◆ Task instructions ◆
Below are records; quote them exactly from the first line through the line that contains "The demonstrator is".

#### Source material

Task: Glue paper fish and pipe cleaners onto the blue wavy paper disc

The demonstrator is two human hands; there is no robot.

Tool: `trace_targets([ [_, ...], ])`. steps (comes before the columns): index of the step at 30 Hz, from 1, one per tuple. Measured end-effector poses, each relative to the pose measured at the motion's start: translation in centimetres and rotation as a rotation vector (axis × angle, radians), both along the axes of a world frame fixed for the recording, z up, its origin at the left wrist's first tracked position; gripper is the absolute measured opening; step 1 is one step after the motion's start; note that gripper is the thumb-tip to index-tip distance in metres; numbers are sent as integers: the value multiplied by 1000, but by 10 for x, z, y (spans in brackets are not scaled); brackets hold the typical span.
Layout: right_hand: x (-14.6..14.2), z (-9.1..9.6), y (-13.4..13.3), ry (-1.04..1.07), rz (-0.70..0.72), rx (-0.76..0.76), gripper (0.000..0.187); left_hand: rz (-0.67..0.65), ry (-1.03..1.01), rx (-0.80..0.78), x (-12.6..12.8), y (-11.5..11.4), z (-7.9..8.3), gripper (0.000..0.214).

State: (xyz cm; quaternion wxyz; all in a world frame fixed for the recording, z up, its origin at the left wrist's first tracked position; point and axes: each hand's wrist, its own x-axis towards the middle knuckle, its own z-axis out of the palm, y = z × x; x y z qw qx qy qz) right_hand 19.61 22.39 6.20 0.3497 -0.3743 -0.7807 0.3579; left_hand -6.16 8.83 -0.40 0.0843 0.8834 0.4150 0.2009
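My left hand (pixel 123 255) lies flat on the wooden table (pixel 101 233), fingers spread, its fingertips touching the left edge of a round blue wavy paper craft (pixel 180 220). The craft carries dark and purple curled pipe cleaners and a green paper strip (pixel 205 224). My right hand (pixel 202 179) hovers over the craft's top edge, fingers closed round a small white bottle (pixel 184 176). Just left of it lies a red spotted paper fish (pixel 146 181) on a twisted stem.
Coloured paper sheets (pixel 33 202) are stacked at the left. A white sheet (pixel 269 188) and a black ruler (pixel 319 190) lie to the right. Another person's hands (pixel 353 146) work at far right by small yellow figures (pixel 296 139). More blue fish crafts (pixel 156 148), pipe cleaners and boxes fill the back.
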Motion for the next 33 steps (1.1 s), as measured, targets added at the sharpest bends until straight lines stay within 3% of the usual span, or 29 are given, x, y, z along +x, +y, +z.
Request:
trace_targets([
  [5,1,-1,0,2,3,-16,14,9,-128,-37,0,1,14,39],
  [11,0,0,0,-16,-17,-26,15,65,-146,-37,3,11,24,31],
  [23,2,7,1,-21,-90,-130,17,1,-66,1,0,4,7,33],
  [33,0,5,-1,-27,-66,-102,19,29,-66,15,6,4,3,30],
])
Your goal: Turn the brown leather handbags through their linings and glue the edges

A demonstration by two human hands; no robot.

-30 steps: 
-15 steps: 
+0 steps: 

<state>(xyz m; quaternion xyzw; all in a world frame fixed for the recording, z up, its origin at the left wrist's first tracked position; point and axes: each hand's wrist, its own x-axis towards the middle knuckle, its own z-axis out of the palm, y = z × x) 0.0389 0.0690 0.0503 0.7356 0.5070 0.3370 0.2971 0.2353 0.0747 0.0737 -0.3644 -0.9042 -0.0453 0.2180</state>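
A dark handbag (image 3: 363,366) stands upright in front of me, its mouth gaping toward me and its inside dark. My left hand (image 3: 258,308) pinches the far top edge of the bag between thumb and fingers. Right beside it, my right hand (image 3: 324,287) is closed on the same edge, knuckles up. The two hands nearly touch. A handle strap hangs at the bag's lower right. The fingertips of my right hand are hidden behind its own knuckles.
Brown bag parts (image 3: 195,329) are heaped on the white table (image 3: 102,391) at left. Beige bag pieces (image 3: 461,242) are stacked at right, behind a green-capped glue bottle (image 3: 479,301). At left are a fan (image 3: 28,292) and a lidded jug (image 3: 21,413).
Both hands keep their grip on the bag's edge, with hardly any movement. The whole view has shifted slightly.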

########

◆ Answer section ◆
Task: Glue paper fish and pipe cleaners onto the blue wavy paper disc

The demonstrator is two human hands; there is no robot.

Nothing further remains to be added to the answer.